▸ **EXERCISE REQUIREMENTS**: Instruction for the data below: set down exactly the lines from the line with "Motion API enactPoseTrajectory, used" to the line with "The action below", inclusive, and no others.

▸ **DATA IN THIS EXERCISE**:

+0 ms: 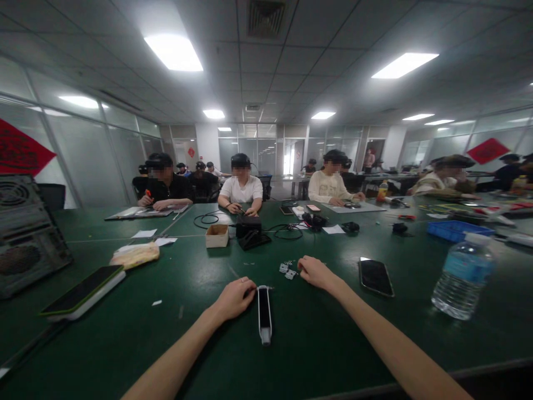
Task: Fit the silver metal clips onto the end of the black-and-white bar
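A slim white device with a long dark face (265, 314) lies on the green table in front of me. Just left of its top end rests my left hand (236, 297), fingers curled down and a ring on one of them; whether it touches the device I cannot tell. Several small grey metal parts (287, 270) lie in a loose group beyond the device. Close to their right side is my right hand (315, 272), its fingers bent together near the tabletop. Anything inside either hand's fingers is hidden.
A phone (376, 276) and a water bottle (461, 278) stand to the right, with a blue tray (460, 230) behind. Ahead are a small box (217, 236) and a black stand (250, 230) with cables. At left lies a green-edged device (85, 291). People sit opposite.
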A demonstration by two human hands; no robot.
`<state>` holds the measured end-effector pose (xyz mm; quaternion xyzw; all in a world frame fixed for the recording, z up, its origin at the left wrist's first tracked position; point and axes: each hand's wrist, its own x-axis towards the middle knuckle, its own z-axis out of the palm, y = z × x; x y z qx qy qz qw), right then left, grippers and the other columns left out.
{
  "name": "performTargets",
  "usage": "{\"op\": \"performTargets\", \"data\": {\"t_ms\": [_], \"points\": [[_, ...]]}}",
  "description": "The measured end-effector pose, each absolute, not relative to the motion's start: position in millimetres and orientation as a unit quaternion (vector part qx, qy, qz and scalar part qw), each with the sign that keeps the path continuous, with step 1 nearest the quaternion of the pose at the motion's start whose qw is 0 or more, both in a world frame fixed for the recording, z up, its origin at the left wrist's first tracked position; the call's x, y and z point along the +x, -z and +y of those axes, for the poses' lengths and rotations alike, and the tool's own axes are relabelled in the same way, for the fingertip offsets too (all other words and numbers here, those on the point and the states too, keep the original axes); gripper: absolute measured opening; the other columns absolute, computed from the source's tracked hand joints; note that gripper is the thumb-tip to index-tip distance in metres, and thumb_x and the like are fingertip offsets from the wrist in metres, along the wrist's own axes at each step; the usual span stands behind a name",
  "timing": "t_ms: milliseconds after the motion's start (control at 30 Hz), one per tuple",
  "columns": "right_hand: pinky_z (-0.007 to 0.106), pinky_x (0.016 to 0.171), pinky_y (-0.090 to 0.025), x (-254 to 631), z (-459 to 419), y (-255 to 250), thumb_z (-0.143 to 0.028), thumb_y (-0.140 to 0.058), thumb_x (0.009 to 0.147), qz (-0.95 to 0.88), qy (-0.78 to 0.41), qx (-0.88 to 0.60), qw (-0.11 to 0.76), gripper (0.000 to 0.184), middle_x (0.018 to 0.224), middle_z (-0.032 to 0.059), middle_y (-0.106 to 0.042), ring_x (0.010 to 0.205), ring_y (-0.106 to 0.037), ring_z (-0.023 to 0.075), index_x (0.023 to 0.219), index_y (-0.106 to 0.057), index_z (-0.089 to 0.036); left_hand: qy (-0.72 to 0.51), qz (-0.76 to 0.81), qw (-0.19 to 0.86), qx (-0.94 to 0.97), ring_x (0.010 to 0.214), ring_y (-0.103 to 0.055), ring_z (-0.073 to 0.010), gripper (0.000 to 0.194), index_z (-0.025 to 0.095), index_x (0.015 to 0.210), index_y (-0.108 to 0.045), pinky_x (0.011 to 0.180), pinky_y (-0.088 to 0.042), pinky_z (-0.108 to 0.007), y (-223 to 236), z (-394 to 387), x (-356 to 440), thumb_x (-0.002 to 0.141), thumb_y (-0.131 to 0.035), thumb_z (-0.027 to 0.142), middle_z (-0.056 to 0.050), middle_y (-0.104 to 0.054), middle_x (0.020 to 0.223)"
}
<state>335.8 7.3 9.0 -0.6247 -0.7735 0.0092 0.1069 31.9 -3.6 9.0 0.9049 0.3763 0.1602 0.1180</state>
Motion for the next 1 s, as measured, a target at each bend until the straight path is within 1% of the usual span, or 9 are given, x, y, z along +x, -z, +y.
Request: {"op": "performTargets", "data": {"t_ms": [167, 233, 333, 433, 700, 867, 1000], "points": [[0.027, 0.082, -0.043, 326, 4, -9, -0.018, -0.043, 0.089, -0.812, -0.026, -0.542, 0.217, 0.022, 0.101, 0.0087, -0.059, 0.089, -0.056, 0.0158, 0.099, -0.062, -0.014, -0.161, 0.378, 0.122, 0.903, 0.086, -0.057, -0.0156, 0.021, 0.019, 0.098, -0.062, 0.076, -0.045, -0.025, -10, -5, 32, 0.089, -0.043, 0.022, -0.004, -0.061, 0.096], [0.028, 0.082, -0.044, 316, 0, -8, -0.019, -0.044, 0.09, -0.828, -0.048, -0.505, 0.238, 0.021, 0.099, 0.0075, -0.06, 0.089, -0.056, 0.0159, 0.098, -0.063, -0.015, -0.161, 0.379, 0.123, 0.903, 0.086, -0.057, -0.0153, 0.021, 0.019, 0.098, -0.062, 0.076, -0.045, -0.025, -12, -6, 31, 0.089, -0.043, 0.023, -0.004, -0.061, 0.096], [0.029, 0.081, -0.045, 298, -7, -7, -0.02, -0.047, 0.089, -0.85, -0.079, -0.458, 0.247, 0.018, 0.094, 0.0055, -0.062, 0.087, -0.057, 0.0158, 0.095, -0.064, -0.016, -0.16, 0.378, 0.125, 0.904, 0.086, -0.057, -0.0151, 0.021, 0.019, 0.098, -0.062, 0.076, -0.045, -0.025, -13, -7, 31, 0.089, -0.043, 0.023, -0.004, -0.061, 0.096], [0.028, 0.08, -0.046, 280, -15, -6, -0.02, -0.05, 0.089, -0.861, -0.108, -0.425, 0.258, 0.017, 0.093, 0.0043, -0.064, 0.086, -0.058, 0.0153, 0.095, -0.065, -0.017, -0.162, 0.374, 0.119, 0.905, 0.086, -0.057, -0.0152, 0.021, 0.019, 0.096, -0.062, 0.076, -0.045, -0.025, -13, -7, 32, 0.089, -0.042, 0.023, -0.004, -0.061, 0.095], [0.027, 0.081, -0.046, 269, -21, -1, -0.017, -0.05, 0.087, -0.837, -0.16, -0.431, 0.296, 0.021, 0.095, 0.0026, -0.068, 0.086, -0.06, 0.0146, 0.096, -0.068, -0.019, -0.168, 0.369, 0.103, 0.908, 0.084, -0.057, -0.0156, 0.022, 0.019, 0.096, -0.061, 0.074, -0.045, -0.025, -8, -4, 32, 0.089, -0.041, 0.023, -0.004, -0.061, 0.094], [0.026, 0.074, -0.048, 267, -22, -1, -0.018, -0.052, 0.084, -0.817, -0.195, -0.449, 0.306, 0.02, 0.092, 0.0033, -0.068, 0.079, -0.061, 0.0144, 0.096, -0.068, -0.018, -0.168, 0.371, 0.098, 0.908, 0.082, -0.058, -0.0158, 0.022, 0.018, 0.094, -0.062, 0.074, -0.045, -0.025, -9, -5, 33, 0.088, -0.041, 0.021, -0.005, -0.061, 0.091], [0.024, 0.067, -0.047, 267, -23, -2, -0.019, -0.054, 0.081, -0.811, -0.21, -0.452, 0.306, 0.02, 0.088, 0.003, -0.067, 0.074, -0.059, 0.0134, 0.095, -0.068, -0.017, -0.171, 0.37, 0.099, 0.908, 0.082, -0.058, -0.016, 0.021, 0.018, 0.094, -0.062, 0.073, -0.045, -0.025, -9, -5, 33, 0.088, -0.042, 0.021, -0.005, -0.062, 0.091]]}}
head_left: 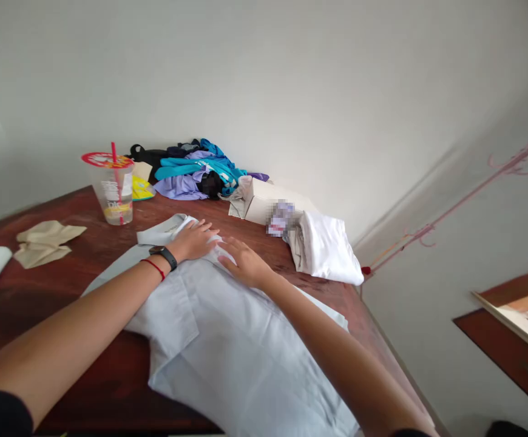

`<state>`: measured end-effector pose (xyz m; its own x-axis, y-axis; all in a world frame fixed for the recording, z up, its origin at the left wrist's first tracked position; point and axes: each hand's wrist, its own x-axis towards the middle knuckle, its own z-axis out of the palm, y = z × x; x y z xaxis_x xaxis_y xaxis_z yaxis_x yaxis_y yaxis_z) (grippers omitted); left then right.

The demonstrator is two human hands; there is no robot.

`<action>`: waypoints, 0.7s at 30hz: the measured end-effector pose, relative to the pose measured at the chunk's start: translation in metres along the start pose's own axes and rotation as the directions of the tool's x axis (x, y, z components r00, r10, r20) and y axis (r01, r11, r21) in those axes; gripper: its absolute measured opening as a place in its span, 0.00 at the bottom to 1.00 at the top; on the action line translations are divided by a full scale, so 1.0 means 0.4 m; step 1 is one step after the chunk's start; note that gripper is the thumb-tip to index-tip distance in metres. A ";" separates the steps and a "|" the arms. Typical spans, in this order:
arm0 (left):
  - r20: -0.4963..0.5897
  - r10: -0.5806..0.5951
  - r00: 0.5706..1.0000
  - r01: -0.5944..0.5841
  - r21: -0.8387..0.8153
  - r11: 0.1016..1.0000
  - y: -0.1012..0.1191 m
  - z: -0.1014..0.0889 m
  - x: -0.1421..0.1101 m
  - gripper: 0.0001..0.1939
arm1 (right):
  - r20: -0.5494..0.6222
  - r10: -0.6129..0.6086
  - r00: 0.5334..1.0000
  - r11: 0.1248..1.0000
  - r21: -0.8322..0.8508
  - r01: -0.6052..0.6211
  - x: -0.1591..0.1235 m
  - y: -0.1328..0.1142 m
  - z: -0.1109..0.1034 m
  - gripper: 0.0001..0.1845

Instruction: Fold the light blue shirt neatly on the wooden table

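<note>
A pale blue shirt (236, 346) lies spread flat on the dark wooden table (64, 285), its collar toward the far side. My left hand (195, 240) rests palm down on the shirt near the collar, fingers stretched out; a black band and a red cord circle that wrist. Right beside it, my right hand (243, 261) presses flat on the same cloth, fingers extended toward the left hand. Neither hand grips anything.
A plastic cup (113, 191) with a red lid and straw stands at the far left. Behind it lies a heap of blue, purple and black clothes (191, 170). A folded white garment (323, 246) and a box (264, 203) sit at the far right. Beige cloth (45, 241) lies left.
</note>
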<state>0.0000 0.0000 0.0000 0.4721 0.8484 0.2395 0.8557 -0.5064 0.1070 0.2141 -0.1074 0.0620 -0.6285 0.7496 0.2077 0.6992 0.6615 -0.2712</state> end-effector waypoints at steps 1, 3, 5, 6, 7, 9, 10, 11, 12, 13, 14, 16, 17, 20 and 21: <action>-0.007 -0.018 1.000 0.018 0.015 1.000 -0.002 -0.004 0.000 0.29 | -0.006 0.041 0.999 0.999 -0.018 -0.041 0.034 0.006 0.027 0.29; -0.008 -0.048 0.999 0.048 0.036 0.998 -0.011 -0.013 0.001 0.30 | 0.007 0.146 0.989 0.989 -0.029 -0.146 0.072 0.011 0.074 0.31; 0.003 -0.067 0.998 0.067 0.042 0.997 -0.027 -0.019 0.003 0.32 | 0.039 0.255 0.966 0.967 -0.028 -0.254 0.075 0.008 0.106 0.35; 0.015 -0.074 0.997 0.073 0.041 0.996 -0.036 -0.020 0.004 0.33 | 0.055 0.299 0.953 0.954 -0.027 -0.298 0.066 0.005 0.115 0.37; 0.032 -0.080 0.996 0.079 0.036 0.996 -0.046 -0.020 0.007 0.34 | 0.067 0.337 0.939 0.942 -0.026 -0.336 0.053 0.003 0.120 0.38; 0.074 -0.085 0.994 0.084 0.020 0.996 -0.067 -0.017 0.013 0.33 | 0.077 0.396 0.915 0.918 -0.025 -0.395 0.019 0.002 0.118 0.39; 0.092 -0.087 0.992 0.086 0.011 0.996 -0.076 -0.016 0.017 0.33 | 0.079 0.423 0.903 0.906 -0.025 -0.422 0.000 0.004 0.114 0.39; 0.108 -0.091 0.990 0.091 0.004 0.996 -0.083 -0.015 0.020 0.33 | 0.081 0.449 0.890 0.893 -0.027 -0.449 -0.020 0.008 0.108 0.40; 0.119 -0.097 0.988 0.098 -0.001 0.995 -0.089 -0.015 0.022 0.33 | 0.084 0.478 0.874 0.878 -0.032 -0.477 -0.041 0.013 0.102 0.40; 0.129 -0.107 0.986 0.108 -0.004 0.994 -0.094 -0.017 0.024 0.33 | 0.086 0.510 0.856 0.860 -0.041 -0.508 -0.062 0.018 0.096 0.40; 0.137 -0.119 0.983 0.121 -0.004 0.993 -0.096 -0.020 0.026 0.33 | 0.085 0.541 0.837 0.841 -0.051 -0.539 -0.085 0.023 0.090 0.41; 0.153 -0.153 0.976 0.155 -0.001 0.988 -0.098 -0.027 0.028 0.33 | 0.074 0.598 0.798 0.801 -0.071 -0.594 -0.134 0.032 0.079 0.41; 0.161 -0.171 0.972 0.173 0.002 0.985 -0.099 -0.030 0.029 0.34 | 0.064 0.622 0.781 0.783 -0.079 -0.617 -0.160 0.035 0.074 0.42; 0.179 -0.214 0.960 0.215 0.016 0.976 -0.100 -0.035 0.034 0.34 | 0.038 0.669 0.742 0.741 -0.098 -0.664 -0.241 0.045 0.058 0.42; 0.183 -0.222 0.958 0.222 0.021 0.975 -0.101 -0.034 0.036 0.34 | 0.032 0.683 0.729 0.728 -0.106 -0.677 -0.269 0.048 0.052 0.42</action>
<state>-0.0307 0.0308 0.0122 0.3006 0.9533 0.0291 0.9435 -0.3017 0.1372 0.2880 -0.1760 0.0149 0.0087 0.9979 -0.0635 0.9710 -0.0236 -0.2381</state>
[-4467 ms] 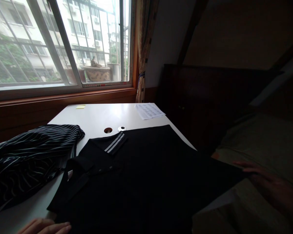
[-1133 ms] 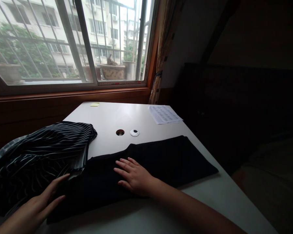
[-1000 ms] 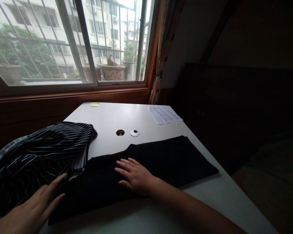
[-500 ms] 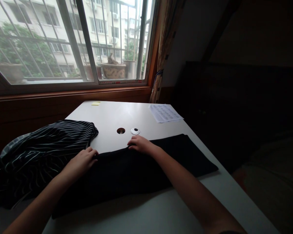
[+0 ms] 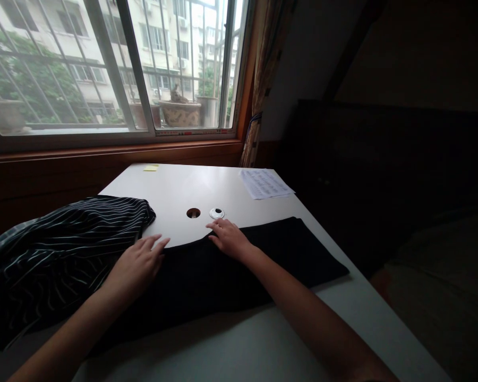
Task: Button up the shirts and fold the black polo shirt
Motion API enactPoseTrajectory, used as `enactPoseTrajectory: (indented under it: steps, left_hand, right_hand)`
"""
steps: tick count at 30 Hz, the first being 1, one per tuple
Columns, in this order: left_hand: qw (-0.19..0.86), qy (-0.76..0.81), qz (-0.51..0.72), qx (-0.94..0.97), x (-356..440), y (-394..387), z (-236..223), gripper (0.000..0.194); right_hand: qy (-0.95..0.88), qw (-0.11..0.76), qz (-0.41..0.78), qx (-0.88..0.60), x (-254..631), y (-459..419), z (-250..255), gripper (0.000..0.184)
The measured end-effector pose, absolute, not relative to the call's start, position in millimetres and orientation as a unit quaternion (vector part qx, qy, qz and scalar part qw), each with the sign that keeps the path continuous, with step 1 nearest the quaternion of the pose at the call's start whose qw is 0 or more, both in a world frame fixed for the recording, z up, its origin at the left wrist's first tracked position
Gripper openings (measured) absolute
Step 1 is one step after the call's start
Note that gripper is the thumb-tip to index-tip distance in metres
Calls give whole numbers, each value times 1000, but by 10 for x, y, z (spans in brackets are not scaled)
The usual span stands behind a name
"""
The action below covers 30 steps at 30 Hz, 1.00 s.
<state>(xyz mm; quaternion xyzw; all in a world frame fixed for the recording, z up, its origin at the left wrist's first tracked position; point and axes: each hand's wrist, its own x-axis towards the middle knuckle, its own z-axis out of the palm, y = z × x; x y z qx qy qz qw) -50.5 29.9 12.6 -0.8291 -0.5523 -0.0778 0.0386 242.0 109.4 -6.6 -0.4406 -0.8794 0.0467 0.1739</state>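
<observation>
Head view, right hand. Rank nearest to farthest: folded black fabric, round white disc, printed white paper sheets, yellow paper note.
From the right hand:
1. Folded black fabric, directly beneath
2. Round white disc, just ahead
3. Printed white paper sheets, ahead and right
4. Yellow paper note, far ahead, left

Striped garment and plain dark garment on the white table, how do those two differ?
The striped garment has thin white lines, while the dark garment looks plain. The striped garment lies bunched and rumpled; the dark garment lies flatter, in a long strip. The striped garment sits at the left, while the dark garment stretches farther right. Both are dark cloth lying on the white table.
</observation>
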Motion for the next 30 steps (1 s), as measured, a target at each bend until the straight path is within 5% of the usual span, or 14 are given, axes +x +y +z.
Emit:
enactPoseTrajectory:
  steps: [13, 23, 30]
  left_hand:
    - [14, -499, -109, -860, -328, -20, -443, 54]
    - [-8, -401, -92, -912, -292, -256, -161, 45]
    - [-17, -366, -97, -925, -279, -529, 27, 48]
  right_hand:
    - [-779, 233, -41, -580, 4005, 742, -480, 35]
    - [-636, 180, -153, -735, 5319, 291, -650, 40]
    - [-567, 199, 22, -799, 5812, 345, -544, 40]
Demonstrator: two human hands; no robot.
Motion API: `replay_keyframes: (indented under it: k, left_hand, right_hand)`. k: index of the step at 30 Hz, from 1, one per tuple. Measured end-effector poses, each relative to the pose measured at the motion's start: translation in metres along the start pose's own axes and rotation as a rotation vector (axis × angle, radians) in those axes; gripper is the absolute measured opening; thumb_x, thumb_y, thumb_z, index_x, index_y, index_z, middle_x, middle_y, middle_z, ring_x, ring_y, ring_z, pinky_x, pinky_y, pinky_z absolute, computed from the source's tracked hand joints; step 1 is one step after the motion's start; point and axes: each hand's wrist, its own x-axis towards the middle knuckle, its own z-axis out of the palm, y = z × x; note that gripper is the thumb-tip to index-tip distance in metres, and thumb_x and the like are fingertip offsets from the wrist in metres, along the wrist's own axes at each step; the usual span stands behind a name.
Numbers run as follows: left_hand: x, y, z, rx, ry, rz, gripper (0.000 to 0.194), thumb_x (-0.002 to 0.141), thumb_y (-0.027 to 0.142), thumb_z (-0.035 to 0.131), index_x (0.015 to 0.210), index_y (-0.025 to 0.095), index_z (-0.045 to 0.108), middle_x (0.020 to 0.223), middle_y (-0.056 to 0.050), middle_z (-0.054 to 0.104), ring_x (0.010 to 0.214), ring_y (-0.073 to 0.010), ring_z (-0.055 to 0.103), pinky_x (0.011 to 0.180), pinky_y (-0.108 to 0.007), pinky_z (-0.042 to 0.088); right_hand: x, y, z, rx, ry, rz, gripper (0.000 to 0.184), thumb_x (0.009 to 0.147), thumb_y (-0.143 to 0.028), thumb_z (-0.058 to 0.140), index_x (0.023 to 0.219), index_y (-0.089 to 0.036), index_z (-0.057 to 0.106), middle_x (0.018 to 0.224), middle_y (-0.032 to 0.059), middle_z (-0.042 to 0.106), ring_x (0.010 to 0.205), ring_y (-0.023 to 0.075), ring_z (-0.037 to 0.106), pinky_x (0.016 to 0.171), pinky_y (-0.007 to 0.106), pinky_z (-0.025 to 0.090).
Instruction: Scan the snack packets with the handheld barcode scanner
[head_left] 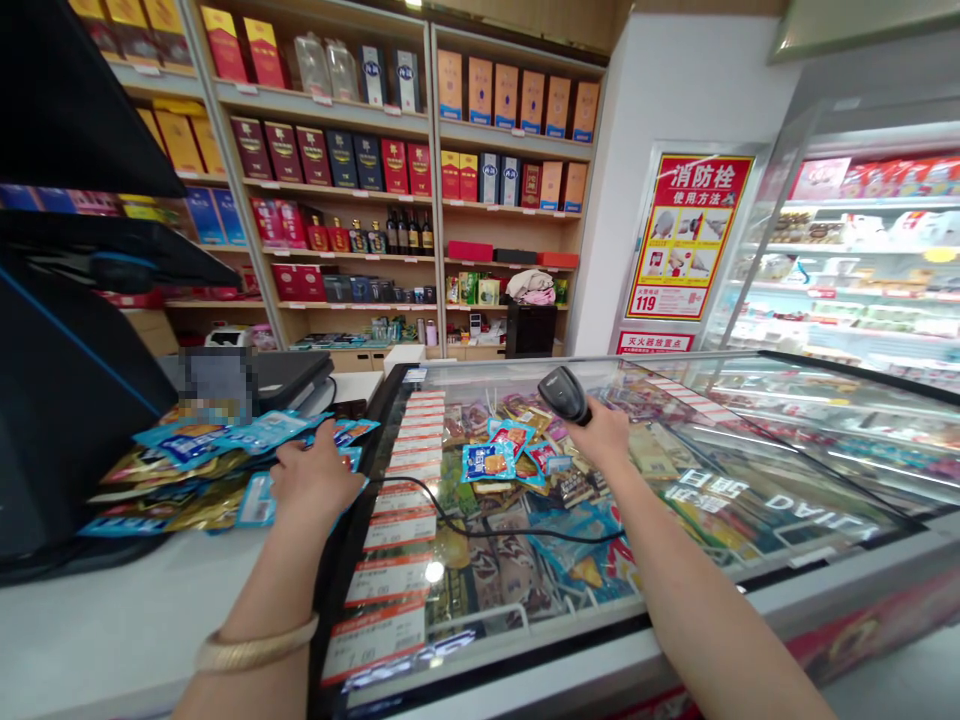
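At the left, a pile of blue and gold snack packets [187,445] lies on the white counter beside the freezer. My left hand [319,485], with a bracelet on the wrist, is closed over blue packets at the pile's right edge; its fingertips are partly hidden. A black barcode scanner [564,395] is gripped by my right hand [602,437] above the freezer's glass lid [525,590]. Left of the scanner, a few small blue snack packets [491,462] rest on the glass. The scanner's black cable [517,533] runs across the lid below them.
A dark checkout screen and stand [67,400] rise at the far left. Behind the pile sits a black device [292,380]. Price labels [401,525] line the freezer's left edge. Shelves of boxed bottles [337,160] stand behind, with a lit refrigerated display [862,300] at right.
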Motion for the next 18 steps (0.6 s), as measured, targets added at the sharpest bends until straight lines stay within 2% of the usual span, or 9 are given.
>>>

▸ **ANSWER SPACE**:
Motion API enactPoseTrajectory, used as `enactPoseTrajectory: (indented under it: steps, left_hand, right_hand)`
"""
steps: tick count at 30 Hz, the first being 1, one per tuple
Columns, in this order: left_hand: qw (-0.19..0.86), qy (-0.76..0.81), qz (-0.51..0.72), qx (-0.94..0.97), x (-356..440), y (-394..387), z (-236..223), gripper (0.000..0.194); right_hand: qy (-0.95..0.88), qw (-0.11..0.76), qz (-0.41..0.78), qx (-0.88..0.60), x (-254..631), y (-459..419), z (-250..255), gripper (0.000..0.184)
The measured end-effector pose, absolute, not relative to the call's start, position in millimetres and orientation as a unit quaternion (vector part qx, qy, qz and scalar part qw), each with the sign that keeps the path continuous, with step 1 nearest the quaternion of the pose at the call's start whose qw is 0 or more, both in a world frame fixed for the recording, z up, its origin at the left wrist's first tracked position
Gripper openings (measured) absolute
Step 1 is one step after the call's start
Note that gripper is the thumb-tip to index-tip distance in metres
Calls give whole numbers, each value times 1000, but by 10 for x, y, z (spans in brackets are not scaled)
The usual span stands behind a name
"""
The action below covers 30 steps at 30 Hz, 1.00 s.

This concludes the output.